> **The task**
Lines with the string "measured" must each be copied from the listing.
=-=-=
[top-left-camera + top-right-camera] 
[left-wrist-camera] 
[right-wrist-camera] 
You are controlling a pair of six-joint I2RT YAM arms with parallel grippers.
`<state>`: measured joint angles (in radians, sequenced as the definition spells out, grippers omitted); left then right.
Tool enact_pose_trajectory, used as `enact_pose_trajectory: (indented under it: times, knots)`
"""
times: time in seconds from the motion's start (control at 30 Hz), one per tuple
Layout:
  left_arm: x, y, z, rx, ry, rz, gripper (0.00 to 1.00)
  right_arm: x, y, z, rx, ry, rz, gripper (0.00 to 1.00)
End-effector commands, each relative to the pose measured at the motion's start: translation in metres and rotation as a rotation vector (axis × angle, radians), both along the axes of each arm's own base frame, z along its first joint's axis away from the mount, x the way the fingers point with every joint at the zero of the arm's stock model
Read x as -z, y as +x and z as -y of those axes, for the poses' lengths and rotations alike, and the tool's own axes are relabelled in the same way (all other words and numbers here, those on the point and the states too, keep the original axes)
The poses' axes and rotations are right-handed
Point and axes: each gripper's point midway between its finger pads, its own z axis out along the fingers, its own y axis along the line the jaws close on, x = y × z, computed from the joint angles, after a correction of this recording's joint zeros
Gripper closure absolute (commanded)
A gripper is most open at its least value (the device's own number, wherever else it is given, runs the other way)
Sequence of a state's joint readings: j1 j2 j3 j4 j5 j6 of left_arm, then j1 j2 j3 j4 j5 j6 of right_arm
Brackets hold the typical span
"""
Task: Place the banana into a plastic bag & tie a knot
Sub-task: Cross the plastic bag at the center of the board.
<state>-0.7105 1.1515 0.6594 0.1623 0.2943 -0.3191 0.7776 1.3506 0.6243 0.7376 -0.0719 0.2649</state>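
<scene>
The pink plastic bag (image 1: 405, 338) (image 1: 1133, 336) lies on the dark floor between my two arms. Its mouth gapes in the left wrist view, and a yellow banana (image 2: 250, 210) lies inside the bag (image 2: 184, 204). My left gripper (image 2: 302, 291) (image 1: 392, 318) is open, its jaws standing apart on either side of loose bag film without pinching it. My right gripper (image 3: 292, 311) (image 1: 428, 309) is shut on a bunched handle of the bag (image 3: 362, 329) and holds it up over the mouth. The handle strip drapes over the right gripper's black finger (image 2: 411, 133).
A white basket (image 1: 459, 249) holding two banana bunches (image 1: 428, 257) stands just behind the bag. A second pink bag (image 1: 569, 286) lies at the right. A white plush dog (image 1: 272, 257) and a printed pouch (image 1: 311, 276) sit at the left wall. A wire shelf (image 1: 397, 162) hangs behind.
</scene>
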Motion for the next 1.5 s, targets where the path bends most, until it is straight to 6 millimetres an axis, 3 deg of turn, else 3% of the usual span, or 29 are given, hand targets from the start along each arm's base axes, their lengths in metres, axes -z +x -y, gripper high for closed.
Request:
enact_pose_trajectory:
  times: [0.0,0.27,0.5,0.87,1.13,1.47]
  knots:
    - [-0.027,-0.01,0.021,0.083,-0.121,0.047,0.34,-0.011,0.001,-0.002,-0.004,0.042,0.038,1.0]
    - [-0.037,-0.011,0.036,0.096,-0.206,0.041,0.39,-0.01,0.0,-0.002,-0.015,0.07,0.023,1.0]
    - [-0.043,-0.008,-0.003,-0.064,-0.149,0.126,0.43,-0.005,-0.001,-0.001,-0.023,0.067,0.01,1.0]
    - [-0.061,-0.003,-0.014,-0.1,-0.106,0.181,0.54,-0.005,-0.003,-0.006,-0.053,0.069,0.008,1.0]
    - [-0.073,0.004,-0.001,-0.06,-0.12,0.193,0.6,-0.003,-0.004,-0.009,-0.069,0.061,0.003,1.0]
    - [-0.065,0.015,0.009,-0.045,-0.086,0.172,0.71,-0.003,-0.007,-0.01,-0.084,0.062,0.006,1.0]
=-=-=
> **Reply**
`<state>`: measured joint angles (in radians, sequenced as the definition spells out, grippers omitted); left then right.
End-effector commands, each relative to the pose measured at the motion's start: translation in metres and rotation as a rotation vector (axis × angle, radians), both along the axes of each arm's own base frame, z along its first joint's axis away from the mount, x the way the fingers point with every joint at the zero of the arm's stock model

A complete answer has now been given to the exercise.